USA lassen erstmals genmanipulierte Äpfel zu
Landwirtschaft, Gentechnik & Tierschutz
Das US-Landwirtschaftsministerium hat die weltweit erste Anbauzulassung für gentechnisch manipulierte Äpfel erteilt, berichtet der Informationsdienst „Genfood? Nein danke!“.„Entwickelt hat die beiden Apfelsorten Arctic Granny und Arctic Golden die kanadischen Firma Okanagan Specialty Fruits (OSF). Sie hat in Äpfeln der Sorten Granny Smith und Golden Delicious das Gen für ein Enzym inaktiviert, das für die natürliche Oxidation verantwortlich ist. Dadurch wird das Fleisch der Äpfel nach dem Aufschneiden nicht mehr braun. OSF will auch anderen Früchten das Braunwerden gentechnisch austreiben. Besonders interessiert an solchen Produkten sind die Anbieter von aufgeschnittenen Früchten, die immer stärker nachgefragt werden“, schreibt „Genfood? Nein danke!“.

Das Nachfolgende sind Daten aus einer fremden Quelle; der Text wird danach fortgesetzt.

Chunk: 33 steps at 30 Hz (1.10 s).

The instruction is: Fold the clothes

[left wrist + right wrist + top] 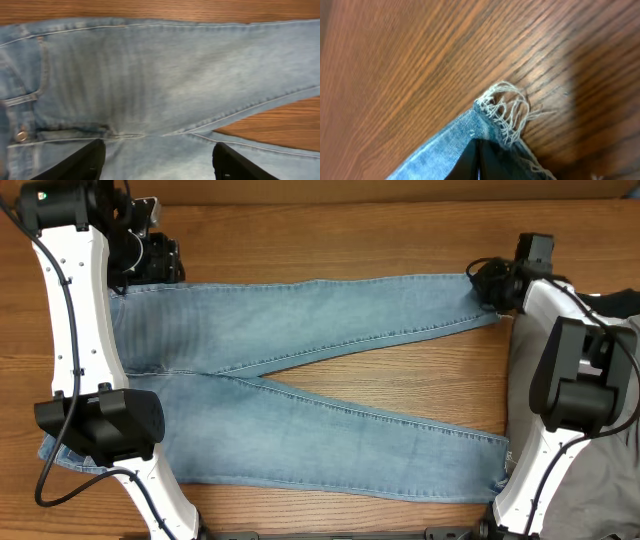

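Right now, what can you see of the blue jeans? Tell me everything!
The jeans are light blue denim, faded paler over the thighs, with stitched seams, a front pocket and a small metal button. They lie flat on the wooden table, waist toward the left arm, legs spread apart in a V. One leg's hem is frayed into white threads, and the right pincer is shut on it. The left pincer is open above the crotch area.
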Available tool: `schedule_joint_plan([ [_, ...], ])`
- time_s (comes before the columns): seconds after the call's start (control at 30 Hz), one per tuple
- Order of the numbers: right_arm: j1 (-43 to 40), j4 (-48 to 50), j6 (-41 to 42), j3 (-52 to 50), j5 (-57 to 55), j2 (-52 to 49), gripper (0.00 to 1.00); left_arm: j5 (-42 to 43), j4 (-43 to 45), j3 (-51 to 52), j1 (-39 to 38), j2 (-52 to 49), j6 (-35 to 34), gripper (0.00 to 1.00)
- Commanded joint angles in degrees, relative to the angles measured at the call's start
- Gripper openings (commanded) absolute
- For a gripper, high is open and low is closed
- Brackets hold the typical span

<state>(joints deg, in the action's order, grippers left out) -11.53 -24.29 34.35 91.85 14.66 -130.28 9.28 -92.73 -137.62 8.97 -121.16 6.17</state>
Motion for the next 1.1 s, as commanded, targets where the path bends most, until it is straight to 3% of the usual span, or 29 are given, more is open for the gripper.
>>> schedule_joint_plan([
  [0.0, -0.7, -4.7, -6.0, 4.4, 7.8, -2.3, 0.04, -6.6, -0.1, -0.1, 0.2, -0.3, -2.3, 0.74],
  [0.07, -0.8, -7.5, -8.8, 7.4, 12.0, 0.0, 0.04, -8.5, 0.7, -0.1, 0.7, -0.3, -4.3, 0.74],
  [0.13, -0.8, -9.9, -10.9, 9.7, 14.2, 3.0, 0.04, -8.8, 2.0, -0.1, 1.6, -0.6, -5.2, 0.64],
  [0.17, -0.8, -11.5, -11.9, 10.6, 14.7, 5.2, 0.04, -9.4, 2.8, -0.1, 2.0, -0.9, -6.1, 0.54],
  [0.33, -0.3, -16.5, -12.3, 11.8, 15.0, 17.6, 0.04, -13.8, 4.2, -0.1, 4.1, -5.5, -10.7, 0.39],
  [0.67, 1.9, -32.2, -12.2, 11.8, 15.0, 35.9, 0.04, -17.4, 1.9, -0.1, 11.2, -17.2, -20.5, 0.29],
  [0.73, 2.3, -35.4, -12.3, 11.8, 15.0, 37.4, 0.04, -17.0, 2.3, -0.1, 13.4, -19.3, -21.5, 0.20],
  [0.8, 2.5, -38.4, -12.3, 11.8, 15.0, 38.2, 0.04, -15.1, 2.6, -0.1, 15.7, -21.9, -21.6, 0.04],
  [1.07, 2.5, -42.8, -12.3, 11.6, 14.8, 38.2, 0.04, -15.2, 4.2, -0.1, 20.2, -29.0, -21.7, 0.04],
])
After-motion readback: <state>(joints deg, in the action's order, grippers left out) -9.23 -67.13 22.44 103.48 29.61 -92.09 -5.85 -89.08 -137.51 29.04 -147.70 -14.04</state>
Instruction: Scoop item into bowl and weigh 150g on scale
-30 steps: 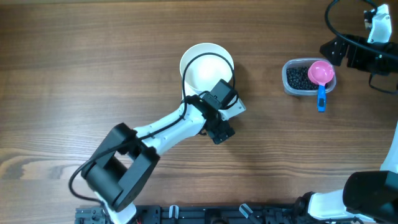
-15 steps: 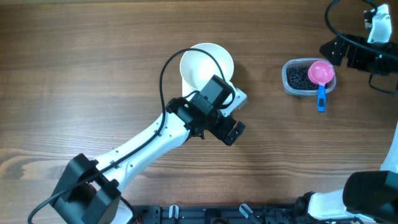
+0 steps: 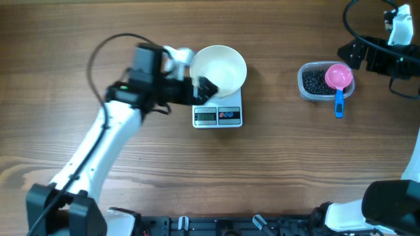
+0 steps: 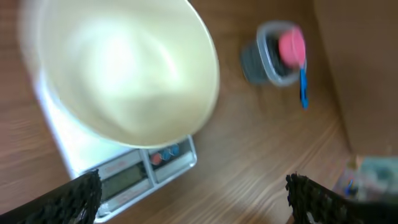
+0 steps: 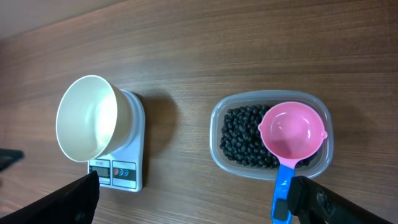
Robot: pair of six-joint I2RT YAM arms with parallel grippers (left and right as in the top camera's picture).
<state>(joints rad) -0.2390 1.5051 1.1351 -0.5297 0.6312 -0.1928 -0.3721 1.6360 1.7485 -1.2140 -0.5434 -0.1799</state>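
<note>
Swung off the scale (image 3: pixel 218 115), left end effector (image 3: pixel 194 73) gapes beside bowl (image 3: pixel 220 69); right end effector (image 5: pixel 194 186) gapes near bead tub (image 3: pixel 302 84).

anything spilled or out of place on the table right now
Nothing stands out. The empty bowl sits on the scale, the pink scoop rests across the tub, and the beans lie inside it, none loose on the table.

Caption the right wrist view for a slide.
Empty bowl on the scale; pink scoop resting on the tub of black beans.
</note>
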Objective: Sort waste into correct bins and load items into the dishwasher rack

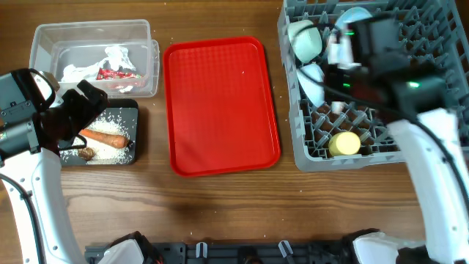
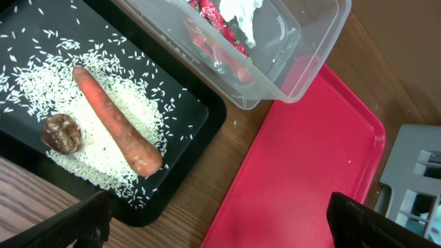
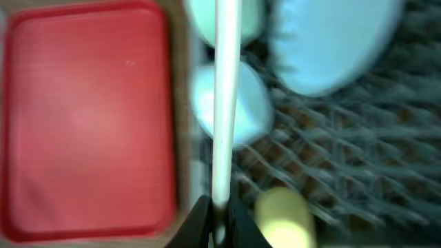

Die US-Verbraucherorganisation Center for Food Safety (CFS) wies auf die Risiken hin, die mit der angewandten Art der Genmanipulation verbunden sein können. Unter anderem sei für die Verbraucher „nicht mehr sichtbar, ob vorab aufgeschnittenes Obst noch frisch oder schon verdorben sei. Im schlimmsten Fall könnten sie sich eine Lebensmittelvergiftung holen.“
Noch gibt es die Arctic-Äpfel nicht zu kaufen, berichtet „Genfood? Nein danke!“. Erst müssen die Bäume gepflanzt werden und heranwachsen. Die wichtigsten Verbände der Apfel-Anbauer in den USA und Kanada hätten sich aber bereits gegen Arctic Äpfel ausgesprochen.